They are saying US Stove company, Vogelzang, Drolet, Jotul, (and I'm waiting on harmans response)  are all not UL certified since they use intertek or a similar lab.

 I have contacted UL directly and am waiting to hear back from them but UL certified is UL certified right no matter who actually performed the test. So far I haven't found a single manufacturer that actually uses UL labs. Is it just me or is my insurance company on crack? Thanks for any input.


----------



## Jaugust124 (Sep 28, 2012)

Get a new insurance company.


----------



## BrotherBart (Sep 28, 2012)

That is because UL does not test solid fuel heating appliances. They don't have the gear or labs for it. That is why it is farmed out. What idiot insurance company is this? I suspect that this is just an agent talking. Get a phone number for the underwriting department. That will get their attention.

Tell them to point you to a stove company that UL tests and you will buy their stove.  Or ask them why UL does periodic inspections and re-certifies labs like Intertek.


----------



## diyrye (Sep 28, 2012)

My insurance is grange out of ohio, super cheap but super anal apparently. I had stoves narrowed down to the vogelzang performer or us stove model 3000 after months of looking around and they shot me down with this UL stuff. Looks like I'll have to give them a lesson on UL certification! Maybe direct them to UL themselves. I even forwarded an email from US stoves to the agent. I had talked to the actual insurance company and they told me I needed to talk to my agent about it. You think an insurance company would know what they were along about.


----------



## tfdchief (Sep 28, 2012)

BrotherBart said:


> That is because UL does not test solid fuel heating appliances. They don't have the gear or labs for it. That is why it is farmed out. What idiot insurance company is this? I suspect that this is just an agent talking. Get a phone number for the underwriting department. That will get their attention.
> 
> Tell them to point you to a stove company that UL tests and you will buy their stove.  Or ask them why UL does periodic inspections and re-certifies labs like Intertek.

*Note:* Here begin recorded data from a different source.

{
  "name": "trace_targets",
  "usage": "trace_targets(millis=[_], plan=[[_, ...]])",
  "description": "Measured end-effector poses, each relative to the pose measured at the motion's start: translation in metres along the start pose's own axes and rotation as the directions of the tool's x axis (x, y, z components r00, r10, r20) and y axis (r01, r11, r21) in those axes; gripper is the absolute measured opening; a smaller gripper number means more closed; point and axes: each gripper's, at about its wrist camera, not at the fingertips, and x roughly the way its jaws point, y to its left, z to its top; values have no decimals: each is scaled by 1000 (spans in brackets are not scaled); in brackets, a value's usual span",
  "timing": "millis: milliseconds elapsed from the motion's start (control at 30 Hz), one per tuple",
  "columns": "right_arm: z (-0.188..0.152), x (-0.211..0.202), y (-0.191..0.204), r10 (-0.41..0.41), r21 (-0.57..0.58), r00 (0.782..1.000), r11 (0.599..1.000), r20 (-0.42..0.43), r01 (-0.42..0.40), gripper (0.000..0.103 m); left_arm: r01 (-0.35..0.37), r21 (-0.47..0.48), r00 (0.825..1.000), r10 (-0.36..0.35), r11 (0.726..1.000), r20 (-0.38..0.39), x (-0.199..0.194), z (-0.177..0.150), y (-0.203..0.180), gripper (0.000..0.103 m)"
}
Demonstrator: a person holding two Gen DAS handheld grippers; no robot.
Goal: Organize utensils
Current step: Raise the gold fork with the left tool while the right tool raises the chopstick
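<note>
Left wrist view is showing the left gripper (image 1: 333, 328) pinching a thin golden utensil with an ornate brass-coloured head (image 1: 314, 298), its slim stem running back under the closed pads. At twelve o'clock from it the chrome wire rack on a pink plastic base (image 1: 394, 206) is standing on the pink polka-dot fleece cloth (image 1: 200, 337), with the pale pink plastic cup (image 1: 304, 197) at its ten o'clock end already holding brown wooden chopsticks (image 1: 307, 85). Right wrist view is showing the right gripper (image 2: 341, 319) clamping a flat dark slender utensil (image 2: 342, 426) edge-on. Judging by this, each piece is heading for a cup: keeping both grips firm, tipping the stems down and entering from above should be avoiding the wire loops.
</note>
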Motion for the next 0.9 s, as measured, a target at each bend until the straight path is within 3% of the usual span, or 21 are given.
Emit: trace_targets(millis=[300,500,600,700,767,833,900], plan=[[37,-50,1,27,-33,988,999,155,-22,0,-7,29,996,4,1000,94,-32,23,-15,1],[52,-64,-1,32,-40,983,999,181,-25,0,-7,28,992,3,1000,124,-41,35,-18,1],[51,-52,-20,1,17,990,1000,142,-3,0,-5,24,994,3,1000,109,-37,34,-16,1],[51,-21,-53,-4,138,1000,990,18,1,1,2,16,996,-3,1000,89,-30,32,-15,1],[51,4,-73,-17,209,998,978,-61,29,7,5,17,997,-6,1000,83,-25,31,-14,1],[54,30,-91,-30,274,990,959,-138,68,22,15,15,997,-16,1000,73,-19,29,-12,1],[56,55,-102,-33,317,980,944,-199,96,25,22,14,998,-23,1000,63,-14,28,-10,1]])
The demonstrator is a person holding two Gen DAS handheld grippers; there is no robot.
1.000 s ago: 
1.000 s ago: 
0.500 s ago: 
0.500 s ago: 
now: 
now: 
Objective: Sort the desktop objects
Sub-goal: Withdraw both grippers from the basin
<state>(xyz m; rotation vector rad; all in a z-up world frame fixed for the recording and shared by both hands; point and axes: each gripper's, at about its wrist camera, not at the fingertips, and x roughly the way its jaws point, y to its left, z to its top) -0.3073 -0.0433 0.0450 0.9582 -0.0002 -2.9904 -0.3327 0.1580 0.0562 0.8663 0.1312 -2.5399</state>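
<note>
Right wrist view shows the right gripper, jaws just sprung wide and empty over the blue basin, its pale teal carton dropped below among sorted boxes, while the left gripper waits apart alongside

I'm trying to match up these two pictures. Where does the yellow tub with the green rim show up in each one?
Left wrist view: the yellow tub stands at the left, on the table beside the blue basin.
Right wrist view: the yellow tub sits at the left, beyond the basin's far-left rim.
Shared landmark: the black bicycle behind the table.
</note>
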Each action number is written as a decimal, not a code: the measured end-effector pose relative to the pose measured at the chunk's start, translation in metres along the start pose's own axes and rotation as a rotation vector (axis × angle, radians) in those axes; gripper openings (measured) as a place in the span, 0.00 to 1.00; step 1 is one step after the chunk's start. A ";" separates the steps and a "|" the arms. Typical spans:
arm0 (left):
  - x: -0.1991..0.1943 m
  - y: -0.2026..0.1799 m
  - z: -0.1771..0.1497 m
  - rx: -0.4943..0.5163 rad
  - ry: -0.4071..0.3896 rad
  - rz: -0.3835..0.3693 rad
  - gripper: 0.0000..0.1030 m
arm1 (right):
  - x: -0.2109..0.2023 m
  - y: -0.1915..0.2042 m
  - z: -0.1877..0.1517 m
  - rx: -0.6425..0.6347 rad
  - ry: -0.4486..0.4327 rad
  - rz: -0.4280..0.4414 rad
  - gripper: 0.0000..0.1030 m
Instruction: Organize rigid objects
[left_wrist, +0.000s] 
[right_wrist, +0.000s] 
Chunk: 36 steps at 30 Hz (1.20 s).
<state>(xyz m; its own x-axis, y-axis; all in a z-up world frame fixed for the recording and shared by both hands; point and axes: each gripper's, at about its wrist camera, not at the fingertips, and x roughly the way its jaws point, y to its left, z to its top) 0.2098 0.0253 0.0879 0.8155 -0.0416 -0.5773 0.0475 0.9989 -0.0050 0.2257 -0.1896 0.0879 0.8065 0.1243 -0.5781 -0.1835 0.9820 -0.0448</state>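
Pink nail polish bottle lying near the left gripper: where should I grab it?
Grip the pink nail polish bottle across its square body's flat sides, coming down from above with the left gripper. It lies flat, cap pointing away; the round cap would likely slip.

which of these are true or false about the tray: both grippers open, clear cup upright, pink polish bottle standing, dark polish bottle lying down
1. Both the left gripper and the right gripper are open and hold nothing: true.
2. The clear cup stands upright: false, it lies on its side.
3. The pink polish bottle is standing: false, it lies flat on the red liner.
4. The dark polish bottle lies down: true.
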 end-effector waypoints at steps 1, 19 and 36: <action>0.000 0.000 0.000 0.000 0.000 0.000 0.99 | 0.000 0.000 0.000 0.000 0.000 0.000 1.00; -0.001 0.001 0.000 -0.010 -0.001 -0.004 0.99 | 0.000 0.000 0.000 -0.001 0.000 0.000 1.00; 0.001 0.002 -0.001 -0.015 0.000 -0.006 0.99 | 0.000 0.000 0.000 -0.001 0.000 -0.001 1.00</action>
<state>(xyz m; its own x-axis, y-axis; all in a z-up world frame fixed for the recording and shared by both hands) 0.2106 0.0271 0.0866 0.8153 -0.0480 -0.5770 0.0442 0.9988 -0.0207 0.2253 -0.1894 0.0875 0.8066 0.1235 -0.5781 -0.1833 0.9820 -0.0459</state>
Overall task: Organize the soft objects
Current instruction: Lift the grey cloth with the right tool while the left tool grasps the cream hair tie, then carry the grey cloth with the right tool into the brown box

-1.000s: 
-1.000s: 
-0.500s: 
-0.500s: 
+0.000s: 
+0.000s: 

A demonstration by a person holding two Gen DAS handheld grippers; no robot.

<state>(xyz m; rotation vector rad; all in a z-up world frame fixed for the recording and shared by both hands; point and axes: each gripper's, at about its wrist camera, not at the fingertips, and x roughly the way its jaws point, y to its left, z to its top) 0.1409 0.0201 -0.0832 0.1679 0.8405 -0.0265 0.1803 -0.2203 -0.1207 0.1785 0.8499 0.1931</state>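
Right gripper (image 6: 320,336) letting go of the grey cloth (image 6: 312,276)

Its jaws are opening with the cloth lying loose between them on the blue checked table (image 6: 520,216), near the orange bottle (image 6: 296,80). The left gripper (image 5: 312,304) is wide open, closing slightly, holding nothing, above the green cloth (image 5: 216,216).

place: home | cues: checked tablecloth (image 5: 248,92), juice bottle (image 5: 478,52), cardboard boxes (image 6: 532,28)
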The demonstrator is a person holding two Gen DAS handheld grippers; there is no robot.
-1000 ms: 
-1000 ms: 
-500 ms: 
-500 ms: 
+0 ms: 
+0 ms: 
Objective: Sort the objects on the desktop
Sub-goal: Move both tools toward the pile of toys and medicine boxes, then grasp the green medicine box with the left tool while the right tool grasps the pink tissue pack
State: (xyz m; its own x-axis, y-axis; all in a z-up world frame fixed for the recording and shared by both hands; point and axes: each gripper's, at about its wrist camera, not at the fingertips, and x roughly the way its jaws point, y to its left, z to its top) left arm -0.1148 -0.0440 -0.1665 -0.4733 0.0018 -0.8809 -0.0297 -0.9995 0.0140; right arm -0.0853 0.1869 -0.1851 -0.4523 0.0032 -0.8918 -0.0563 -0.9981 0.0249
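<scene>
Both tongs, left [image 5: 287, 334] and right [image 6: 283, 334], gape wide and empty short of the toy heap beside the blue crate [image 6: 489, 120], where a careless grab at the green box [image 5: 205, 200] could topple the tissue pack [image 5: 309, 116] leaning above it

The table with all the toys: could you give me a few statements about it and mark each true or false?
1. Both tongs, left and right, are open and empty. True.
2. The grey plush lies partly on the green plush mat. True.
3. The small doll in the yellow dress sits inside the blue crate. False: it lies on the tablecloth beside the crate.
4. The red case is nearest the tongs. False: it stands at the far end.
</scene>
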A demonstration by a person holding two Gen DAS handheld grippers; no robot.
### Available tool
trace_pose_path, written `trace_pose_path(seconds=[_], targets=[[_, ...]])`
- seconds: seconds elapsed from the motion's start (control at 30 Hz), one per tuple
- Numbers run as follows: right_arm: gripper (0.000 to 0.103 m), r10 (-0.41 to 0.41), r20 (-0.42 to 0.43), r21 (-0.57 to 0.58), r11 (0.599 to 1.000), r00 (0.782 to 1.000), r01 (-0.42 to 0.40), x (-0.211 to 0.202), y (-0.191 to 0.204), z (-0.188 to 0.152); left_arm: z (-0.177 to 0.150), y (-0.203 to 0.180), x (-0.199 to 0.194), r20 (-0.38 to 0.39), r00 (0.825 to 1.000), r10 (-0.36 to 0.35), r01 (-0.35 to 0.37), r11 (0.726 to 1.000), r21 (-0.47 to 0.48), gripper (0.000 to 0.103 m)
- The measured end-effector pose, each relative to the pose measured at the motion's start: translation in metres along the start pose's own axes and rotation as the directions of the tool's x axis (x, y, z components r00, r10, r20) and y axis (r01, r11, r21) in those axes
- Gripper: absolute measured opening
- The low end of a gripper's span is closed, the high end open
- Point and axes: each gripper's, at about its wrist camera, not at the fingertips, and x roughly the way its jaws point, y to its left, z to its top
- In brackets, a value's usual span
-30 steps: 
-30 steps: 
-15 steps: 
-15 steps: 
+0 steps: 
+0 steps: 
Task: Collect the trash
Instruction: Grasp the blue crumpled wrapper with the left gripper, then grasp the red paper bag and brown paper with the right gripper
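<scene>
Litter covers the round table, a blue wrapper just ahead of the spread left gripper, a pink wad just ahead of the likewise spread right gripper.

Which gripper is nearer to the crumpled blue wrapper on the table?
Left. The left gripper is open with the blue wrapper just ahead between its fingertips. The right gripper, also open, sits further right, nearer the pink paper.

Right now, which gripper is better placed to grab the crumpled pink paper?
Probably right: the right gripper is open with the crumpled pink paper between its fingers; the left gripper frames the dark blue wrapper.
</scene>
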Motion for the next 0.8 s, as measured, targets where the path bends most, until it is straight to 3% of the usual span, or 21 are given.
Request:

That a boy BB.  I really wanted to respond to this thread, but you beat me to it.......and right on the money.  So I will just say if it were me, I would challenge the insurance company just for kicks and then go get another one.  How ridiculous.   Codes often require "stuff" to be approved for a specific use.  But they don't say by whom.  It can even be the inspector of an AHJ (authority having jurisdiction) such as a municipality.


----------



## BrotherBart (Sep 28, 2012)

Most of the houses they insure have pre-fab fireplaces in them that never saw a UL lab. Heck most of the appliances in  your house weren't tested by UL but "conform" to UL requirements. UL is first, foremost and lately lastly a standards writing company. I think your insurance company has them confused with Consumer Reports that actually buys and tests stuff.


----------



## Jaugust124 (Sep 28, 2012)

So... you are going to take the time to educate them?  They should be paying you.  The best way to educate them is to go to their competition and tell them exactly why you are leaving.


----------



## diyrye (Sep 28, 2012)

What does the plate look like/say on the back of stoves? Does it say UL on it? Us stove told me they can't put the UL logo on it because they don't want to pay UL for the UL brand? sounds like she doesn't know what she is talking about either. She confirmed they use intertek. 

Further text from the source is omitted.